Saints in the family

My dad, Cobourg’s patron saint of coffee.

Angela, Editor of CC, wrote this as a companion piece to her editorial in March.

Did you ever wonder if your mom really had eyes in the back of her head?

If so, you’re not alone. Ripley’s Believe it or Not asked 1,000 kids between six and eight years old if they thought their parents had superhuman powers. More than half of the kids surveyed said yes, their parents were actually superheroes and probably had a hidden lair.

The most popular powers for both parents, kids guessed, were telepathy and super strength. Moms were more likely to have super healing capabilities, dads to be able to fly. One third of the kids thought that their parents used heat vision to get supper on the table faster!

My husband Allan would probably say that dad jokes are his superpower (cue teenagers groaning).

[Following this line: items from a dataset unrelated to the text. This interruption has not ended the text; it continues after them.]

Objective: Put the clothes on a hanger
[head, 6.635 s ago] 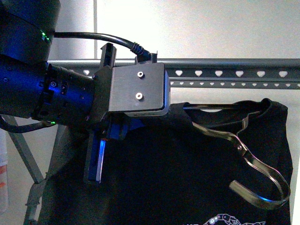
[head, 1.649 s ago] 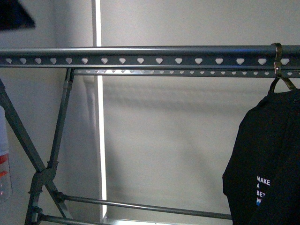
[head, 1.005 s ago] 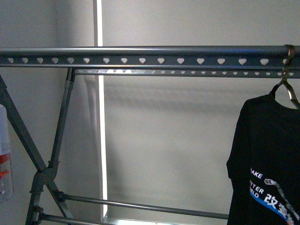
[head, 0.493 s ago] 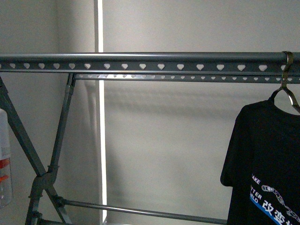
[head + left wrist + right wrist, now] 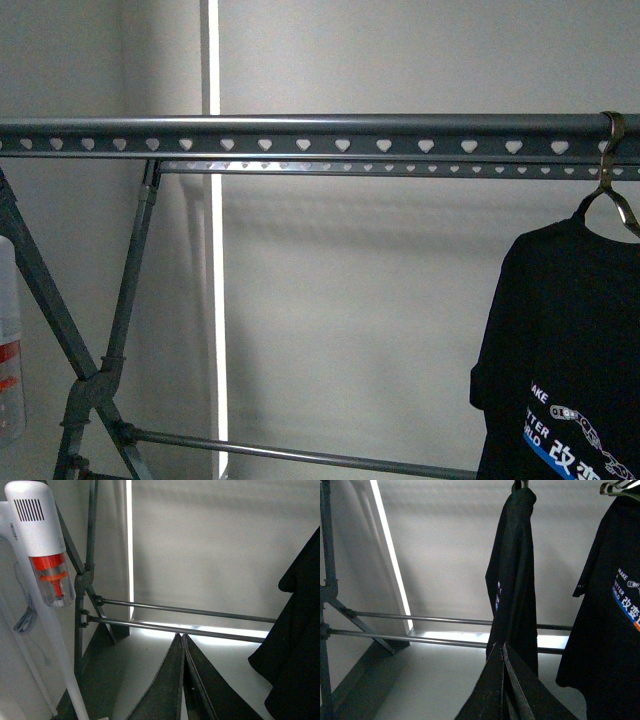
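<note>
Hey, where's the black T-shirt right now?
In the front view the black T-shirt hangs at the far right, on a metal hanger hook looped over the clothes rack's heart-punched rail.

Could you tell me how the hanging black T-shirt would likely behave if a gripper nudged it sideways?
The T-shirt looks limp, so it would probably fold rather than resist. Hanging from one hook on the rail, it would likely swing or twist.
</note>
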Available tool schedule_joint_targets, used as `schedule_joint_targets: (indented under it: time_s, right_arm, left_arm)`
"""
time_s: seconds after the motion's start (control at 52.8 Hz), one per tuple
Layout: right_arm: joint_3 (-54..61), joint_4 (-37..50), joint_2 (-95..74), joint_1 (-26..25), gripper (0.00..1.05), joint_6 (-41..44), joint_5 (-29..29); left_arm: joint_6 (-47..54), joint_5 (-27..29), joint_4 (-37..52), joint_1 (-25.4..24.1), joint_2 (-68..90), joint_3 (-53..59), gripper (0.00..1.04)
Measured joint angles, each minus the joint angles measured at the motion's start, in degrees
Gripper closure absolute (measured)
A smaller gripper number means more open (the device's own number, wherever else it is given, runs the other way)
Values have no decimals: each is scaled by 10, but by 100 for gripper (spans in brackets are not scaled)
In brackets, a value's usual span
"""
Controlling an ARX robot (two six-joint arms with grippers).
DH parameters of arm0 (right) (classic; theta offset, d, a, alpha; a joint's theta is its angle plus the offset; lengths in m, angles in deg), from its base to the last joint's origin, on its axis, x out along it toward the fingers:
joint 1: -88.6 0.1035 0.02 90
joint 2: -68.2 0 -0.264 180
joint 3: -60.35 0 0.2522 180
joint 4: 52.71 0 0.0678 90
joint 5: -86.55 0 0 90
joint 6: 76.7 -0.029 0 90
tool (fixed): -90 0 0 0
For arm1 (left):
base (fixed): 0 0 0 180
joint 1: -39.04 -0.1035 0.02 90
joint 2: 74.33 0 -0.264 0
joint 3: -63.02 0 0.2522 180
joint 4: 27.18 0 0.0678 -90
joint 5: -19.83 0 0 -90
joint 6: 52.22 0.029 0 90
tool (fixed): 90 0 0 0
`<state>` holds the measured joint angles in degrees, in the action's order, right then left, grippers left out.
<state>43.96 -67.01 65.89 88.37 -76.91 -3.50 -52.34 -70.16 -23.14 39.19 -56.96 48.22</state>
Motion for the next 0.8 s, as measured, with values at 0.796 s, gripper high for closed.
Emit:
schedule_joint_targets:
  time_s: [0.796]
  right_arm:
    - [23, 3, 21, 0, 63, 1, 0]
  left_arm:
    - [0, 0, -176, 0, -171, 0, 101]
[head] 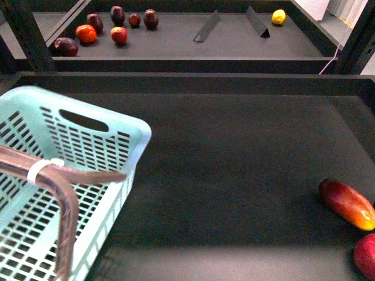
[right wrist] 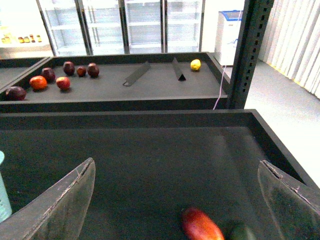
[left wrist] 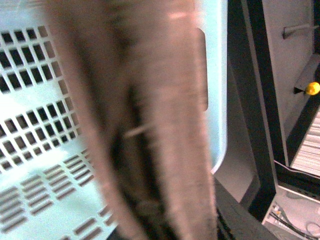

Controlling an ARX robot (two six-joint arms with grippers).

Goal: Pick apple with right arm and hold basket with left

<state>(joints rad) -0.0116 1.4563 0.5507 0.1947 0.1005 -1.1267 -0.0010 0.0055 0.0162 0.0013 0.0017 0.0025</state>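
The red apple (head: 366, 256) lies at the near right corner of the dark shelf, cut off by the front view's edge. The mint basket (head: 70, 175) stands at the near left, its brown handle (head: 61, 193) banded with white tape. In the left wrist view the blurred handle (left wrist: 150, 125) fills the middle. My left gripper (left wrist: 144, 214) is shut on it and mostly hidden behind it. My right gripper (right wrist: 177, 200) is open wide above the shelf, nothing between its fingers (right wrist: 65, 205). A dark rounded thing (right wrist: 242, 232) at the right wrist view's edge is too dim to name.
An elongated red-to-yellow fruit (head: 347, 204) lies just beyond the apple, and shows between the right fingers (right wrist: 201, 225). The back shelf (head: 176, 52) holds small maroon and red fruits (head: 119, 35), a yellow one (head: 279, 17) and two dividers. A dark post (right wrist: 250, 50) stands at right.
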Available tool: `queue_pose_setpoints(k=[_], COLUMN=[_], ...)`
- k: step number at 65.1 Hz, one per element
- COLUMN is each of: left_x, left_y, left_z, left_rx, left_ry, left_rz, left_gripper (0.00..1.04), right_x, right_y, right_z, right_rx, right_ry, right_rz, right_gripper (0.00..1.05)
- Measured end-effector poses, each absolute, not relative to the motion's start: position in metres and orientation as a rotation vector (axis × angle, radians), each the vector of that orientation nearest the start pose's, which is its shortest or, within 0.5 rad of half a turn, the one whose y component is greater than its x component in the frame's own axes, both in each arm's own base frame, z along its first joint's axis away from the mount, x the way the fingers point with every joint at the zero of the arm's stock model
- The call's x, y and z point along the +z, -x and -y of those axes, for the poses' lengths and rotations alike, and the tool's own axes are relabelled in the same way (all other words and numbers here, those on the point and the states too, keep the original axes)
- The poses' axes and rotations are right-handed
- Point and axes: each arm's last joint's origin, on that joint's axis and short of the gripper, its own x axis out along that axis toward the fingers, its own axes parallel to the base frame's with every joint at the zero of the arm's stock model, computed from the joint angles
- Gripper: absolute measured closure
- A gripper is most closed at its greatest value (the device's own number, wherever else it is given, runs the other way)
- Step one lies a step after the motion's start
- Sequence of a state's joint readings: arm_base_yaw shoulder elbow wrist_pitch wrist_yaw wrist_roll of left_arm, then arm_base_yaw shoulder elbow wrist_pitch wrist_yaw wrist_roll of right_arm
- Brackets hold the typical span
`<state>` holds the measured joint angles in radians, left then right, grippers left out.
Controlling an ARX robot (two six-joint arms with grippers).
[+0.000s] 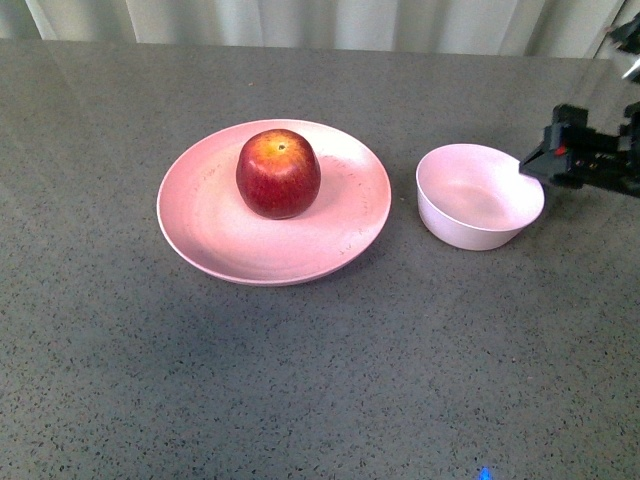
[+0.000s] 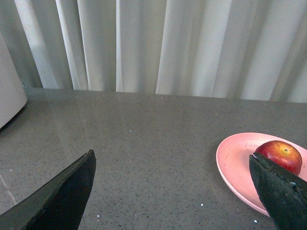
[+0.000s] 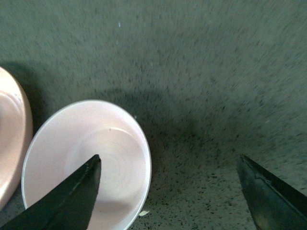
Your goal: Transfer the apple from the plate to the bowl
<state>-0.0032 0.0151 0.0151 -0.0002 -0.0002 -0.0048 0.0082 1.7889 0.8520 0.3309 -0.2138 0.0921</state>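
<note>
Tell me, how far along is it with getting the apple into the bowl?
Nothing is done yet: the apple sits on the plate and the bowl is empty. In hand: the right pincer hangs open by the bowl, holding nothing; the left pincer is open too, off beside the plate. Remaining: grasp, lift, carry, drop.

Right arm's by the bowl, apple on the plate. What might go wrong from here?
1. The open right gripper hangs close to the bowl rim; swinging toward the apple may knock the bowl.
2. The apple is round and glossy; it may roll on the plate or slip when gripped.
3. The bowl looks barely wider than the apple, so an off-centre drop could bounce out.
</note>
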Motion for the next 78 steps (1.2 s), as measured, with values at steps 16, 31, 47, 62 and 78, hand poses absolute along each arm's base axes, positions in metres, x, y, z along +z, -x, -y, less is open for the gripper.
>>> queue_pose_setpoints(k=[16,31,47,62,78], left_x=[0.167,0.167,0.167,0.167,0.167], left_y=[-0.098,-0.098,-0.098,-0.098,-0.098], left_z=[0.0,0.0,0.0,0.0,0.0], left_rx=[-0.003,-0.003,-0.003,-0.003,-0.003], left_ry=[0.005,0.005,0.005,0.005,0.005], left_rz=[0.0,0.0,0.0,0.0,0.0], left_gripper=[0.09,0.09,0.09,0.09,0.09], right_x=[0.189,0.182,0.18,0.171,0.162], right_y=[-0.298,-0.267,-0.223,-0.19,-0.166], right_z=[0.016,0.017,0.002,0.0,0.0], right_rx=[0.136,-0.003,-0.007,-0.001,-0.002], right_ry=[-0.193,-0.057,-0.013,-0.004,-0.004], right_rz=[-0.423,-0.105,-0.002,-0.003,-0.015], right_gripper=[0.09,0.32,0.74,1.03,1.03])
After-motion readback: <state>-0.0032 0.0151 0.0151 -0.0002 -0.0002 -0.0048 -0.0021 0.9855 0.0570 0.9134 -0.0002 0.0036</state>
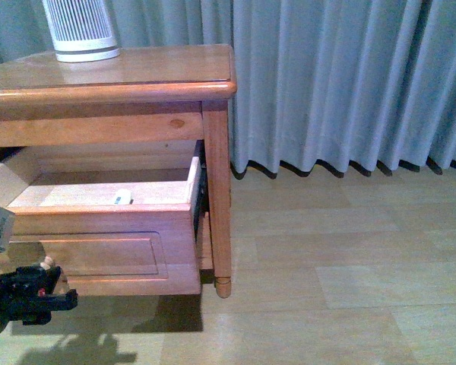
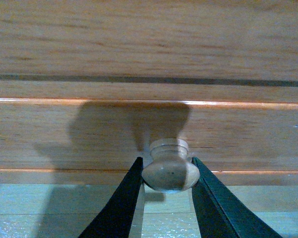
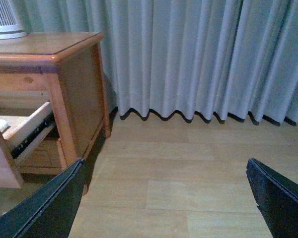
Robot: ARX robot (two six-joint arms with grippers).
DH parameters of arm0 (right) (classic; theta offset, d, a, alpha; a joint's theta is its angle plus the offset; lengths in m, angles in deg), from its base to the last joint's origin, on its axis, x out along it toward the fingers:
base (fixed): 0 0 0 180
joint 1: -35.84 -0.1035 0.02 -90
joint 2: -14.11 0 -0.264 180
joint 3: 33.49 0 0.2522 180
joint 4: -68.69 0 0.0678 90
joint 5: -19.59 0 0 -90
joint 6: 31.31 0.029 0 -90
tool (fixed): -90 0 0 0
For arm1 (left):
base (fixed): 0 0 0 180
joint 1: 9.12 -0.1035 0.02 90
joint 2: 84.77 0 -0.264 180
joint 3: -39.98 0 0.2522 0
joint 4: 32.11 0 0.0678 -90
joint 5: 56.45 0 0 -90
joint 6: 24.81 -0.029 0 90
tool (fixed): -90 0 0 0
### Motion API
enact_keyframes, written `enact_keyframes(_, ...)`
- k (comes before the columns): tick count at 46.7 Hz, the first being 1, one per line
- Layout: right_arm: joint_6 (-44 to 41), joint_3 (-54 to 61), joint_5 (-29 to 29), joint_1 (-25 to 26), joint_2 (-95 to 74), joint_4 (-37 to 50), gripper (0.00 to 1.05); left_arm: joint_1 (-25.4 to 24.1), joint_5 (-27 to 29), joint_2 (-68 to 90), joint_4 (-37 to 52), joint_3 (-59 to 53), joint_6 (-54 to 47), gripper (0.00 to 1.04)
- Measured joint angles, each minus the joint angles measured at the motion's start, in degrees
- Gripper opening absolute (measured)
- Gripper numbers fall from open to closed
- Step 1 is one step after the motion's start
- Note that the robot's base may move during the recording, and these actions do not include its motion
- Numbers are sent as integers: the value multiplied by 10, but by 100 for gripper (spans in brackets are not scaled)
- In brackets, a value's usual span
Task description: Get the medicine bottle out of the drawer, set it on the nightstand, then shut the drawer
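Drawer (image 1: 106,255) stands pulled out of the nightstand (image 1: 137,90). Medicine bottle (image 1: 122,198) rests on the pale drawer floor, just behind the front wall, slightly toward 3 o'clock of the drawer's middle. Left tool (image 2: 166,159), at 8 o'clock in the front view, is clamped on the round knob (image 2: 170,173), a finger against each side. Right tool (image 3: 161,198) hangs over the wooden floor (image 3: 188,163), fingers spread wide, holding nothing. Ribbed white canister (image 1: 80,30) sits on the surface at 11 o'clock. Grey curtain (image 1: 349,84) behind.
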Motion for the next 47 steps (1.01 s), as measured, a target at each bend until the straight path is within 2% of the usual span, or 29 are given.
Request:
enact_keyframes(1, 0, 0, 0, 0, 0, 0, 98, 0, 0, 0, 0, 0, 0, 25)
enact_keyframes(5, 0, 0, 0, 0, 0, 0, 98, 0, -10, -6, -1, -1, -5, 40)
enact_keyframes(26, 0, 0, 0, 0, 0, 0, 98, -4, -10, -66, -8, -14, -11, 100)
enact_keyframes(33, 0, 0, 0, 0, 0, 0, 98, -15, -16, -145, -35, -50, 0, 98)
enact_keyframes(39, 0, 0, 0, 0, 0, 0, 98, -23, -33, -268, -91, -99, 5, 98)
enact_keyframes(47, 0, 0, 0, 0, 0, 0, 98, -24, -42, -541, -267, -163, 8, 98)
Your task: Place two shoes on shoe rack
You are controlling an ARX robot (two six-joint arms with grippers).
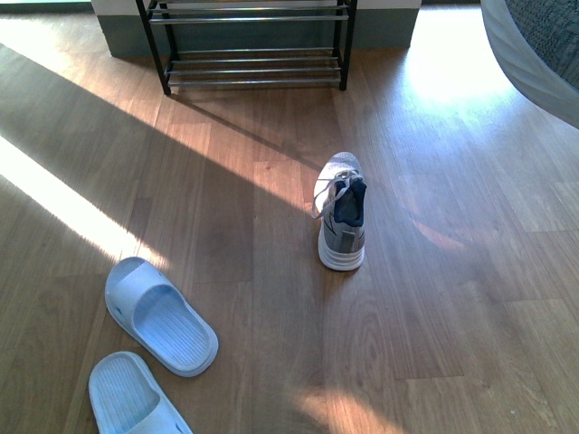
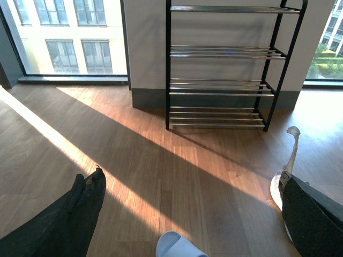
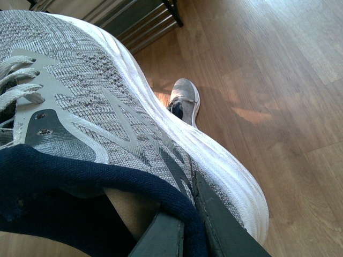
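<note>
Found jaws of right gripper (image 3: 179, 206) clamped on the navy collar of held sneaker (image 3: 107, 80), collar pinched between two dark fingers (image 3: 161, 238). Noted grey knit upper and white sole filling most of right wrist view, shoe clear of the floor (image 1: 452, 316).

Found jaws of left gripper (image 2: 192, 179) apart, gripping nothing, one dark finger at each side of left wrist view above the boards.

Logged near slide (image 1: 134, 398) and far slide (image 1: 161, 316), pale blue, soles down, just beside each other at the near left corner of the floor, toes angled away and leftward.

Logged standing sneaker (image 1: 342, 212) upright on its sole mid-floor, right of centre, heel toward the robot, toe toward the rack, well apart from both slides. Put it between the robot and the rack's right end. Noted it partly hidden behind a left-gripper finger in left wrist view.

Marked diagonal sun bands across the boards, one passing the slides, one touching the sneaker's toe.

Marked shoe rack (image 2: 220, 69) at the far edge of the floor, backed against a wall (image 2: 144, 43): black side frames, four tiers of chrome bars. Saw only the lower tiers in front view. Noted window (image 2: 69, 37) left of that wall.
</note>
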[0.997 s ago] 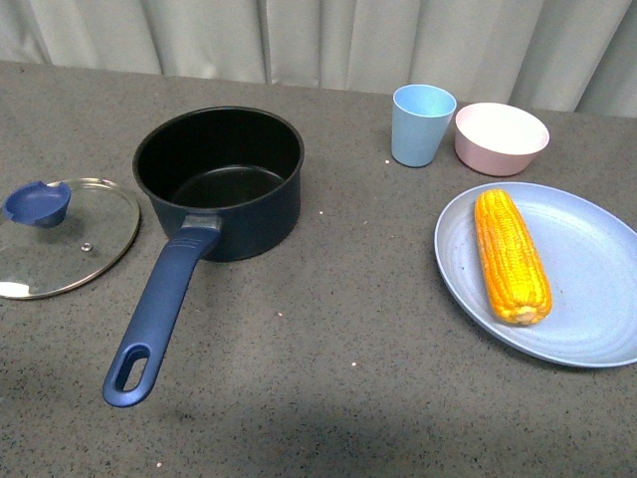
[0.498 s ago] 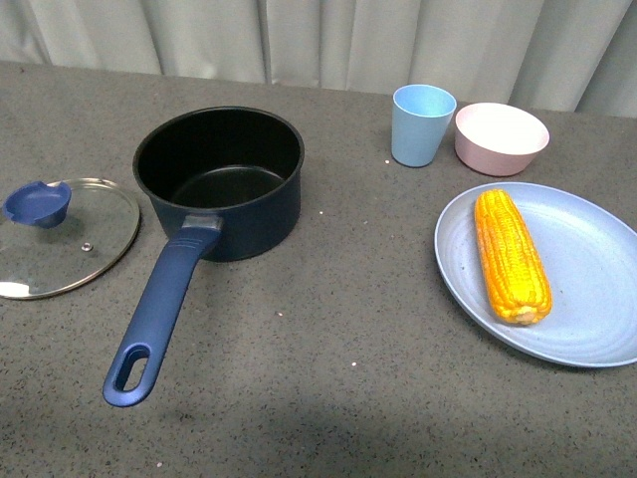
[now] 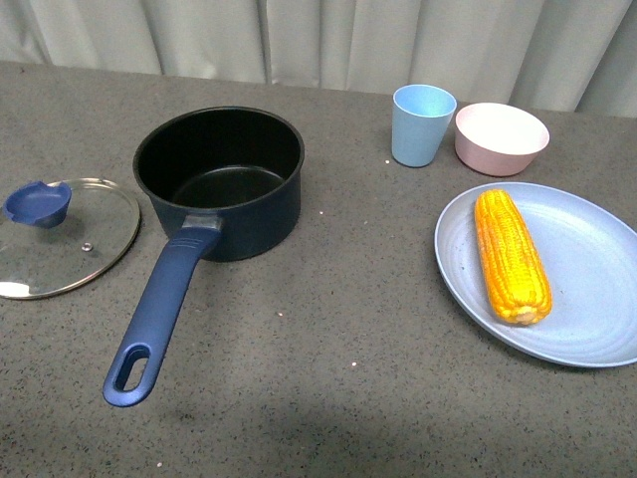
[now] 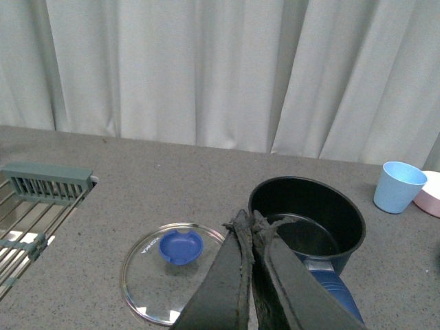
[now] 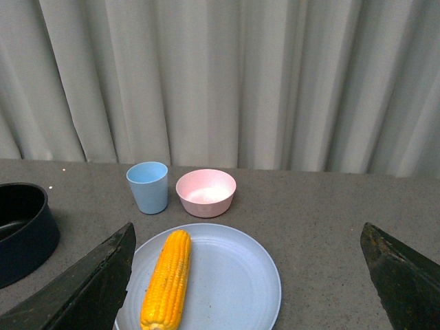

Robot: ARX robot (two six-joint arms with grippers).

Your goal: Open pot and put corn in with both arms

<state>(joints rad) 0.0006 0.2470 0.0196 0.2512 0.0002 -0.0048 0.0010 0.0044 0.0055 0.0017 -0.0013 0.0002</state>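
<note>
At the far left of the front view, a round glass lid with a blue knob [image 3: 62, 242] lies flat on the grey speckled surface [image 3: 348, 339], knob up and off the pot. In the left wrist view, a metal rack with a grey-green plastic end piece [image 4: 47, 181] sits on the side of the lid away from the pot.

The left gripper [image 4: 248, 221] shows only in its own wrist view. It hangs above the surface between lid and pot, with its two worn black fingers pressed together and nothing between them.

Just right of the lid stands the dark navy-blue saucepan [image 3: 219, 179], upright and uncovered, its black inside bare. Its long blue handle [image 3: 161, 304] points toward the camera and slightly left, with the oval hole at the near end.

Further right and farther back, a light blue cup [image 3: 422, 124] stands upright. A pink bowl [image 3: 501, 138] sits just beside it to the right.

In front of those two lies a pale blue round plate [image 3: 587, 299], well apart from the pot. The yellow-orange corn cob [image 3: 511, 255] rests on the left part of the plate, lying lengthwise away from the camera.

The right gripper [image 5: 247, 229] shows in its own wrist view, above the near side of the plate. Its two black fingers are spread wide and hold nothing. Pale pleated curtains [image 3: 299, 40] hang behind the surface.
</note>
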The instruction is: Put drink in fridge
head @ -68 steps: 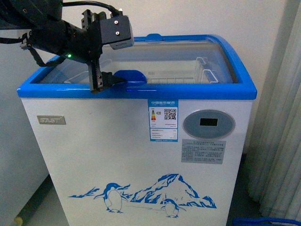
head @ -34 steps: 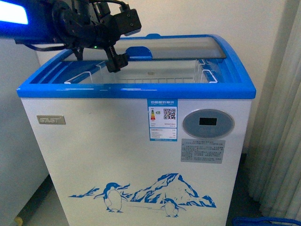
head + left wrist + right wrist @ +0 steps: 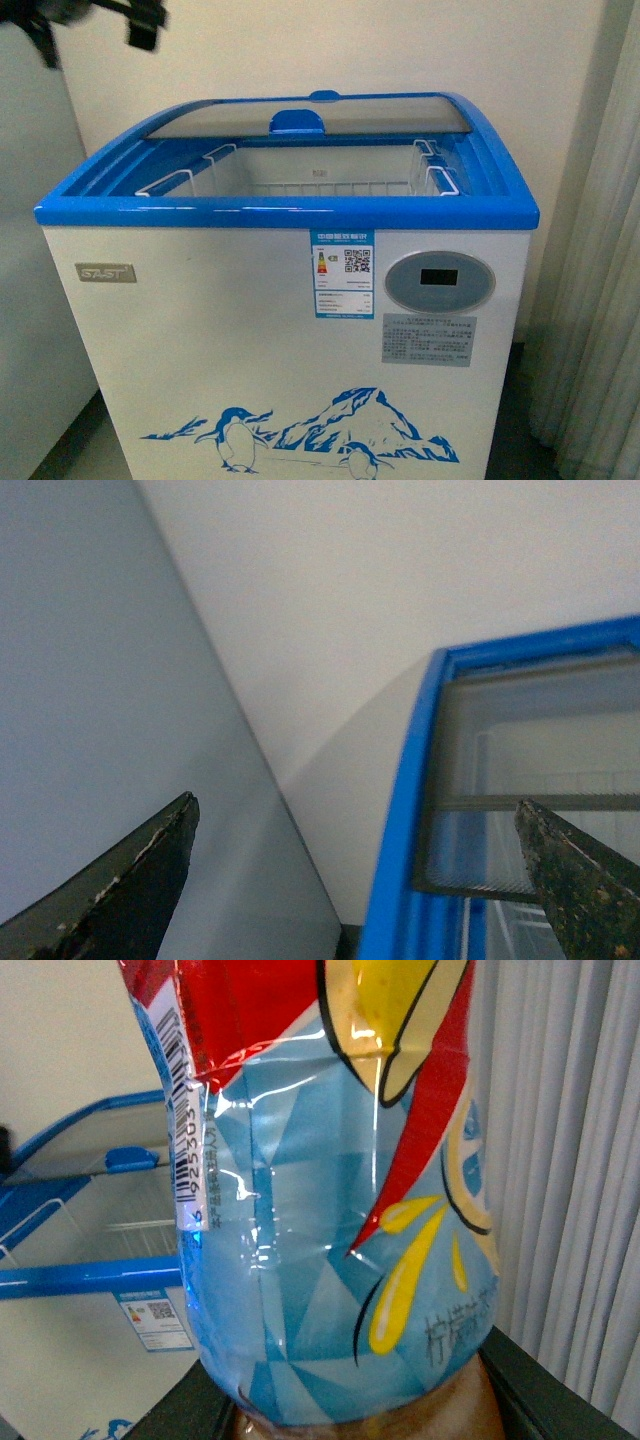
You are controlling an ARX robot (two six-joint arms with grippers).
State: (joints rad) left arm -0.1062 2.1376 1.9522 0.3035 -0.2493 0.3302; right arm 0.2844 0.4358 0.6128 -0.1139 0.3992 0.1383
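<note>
Left arm (image 3: 143, 25): is being shown only as a dark blur at 10 o'clock in the front view, above and clear of the fridge.
Left gripper (image 3: 350, 880): is being carried empty. Its fingertips (image 3: 135, 880) are being held wide apart, with nothing between them.
Grey cabinet (image 3: 30, 260): is being seen just beside the fridge, at 9 o'clock from it.
Fridge (image 3: 290, 212): is being faced squarely, at 12 o'clock from the robot.
Glass lid (image 3: 330, 112): is being shown over the far half only. The near half is being shown uncovered.
Wire basket (image 3: 300, 185): is being exposed beneath the opening.
Drink (image 3: 330, 1210): is being held outside the fridge and is not being caught by the front view. Its long axis is being shown parallel to the curtain folds, so it is being judged upright. The cap is being cut off by the frame.
Right gripper (image 3: 360, 1415): is being closed around the lower body of the drink, with a dark jaw showing on each side.
Curtain (image 3: 600, 300): is being seen at 3 o'clock from the fridge.
Deciding relation: the drink is being carried by the right arm, so that arm is being judged the nearer. The opening is being judged to lie ahead of the bottle at about 11 o'clock.
</note>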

Mine might be baking: little kids love sitting on the counter to help stir and to snoop while I’m making cookies. (When I told my mom how this helps me win nieces and nephews over, she joked that “We love you for your baking, too!”)

Birthday shenanigans

Last February, our daughter Alba only wanted one thing for her 15th birthday: spray cans for graffiti. If Alba had a superpower, it would be contagious enthusiasm. There’s a creek near our house where we’ve spent many happy hours, and she had a vision of five-foot-high, colourful letters on the culvert under the highway spelling out HAVE A GREAT DAY!

Allan, the three kids and I were getting all bundled up, cans stuffed in pockets and under sweaters, when my parents arrived – earlier for supper than I’d expected. Everyone froze for a moment. While the kind of graffiti we had in mind was pretty innocent, I knew that my dad wasn’t a fan of his extended family committing a minor criminal offence.

But he was too polite, or maybe just loved Alba too much, to say so.

“I understand you have some . . . signage to do,” he said diplomatically. “Signage” was very generous; he made it sound almost civic-minded! Without another word, he stepped inside with my mom and we headed down to the creek, where – well – you’ll have to visit us someday to see.

That moment sticks in my mind as quintessential Dad.

He’s on my side, even when we disagree.

My bookish dad

We’ve always had a lot in common, my bookish Dad and me. Maybe some kind of bond grew from the fact that I was born on Father’s Day, though my birthday and that Hallmark holiday only line up once every decade or so. He is gentle, thoughtful, steadfast.

Dad’s the one in the kitchen after family meals doing mountains of dishes without complaining. For decades, he used his pastor’s heart in a business setting to help people in every income bracket. He raised four daughters without ever raising his voice, at least not that I can remember. And at the peak of the pandemic, before vaccines, he didn’t stop visiting his brother in a nursing home even when infections multiplied throughout the building.

Of course he’s not perfect. He drives too slowly and puts ketchup on weird things. But anyone who knows my dad would agree that he puts other people first. I think loving-kindness might be his superpower.

Echoes of Easter

This Easter issue of Christian Courier has a theme of saints and superheroes, and I admit to not being very familiar with either category. Here’s what I know: In the Catholic tradition, saints are nominated after death for living a holy life and for being associated with a miracle. They’re meant to inspire and intercede. In comics and movies, superheroes have abilities that normal people don’t, which they use to save the world.

Do they have anything in common? Absolutely. Characteristics like integrity. Humility. Courage.

And, interestingly, neither saints nor superheroes are perfect. Sin affects us all, even in fictional universes. But there are beautiful examples of voluntary sacrificial love in both categories – echoes of Easter. That’s inspiring, even if they “still fall short of the ultimate sacrifice and atonement in the salvation narrative, in which Christ’s death [is] a cure for an already broken world and a promise that the world will be made new again” (see sidebar).

Speaking of voluntary love, my dad got up early almost every day this winter. At one of the nearby Tim Hortons, he’d have his first coffee of the day. (If he had a Patron Saint, it would be Drogo, the Patron Saint of Coffee.) Then he’d buy three or four more, and take them downtown to Cobourg’s Anglican Church at exactly 6:55 a.m. That’s when the people experiencing homelessness who slept overnight inside have to leave. Almost every morning, my dad would be there too. Handing out hot coffee.

Those are the superpowers that the world needs more of – not telepathy, but generosity. Instead of X-ray vision, empathy. And over everything, a saint-like, steadfast love.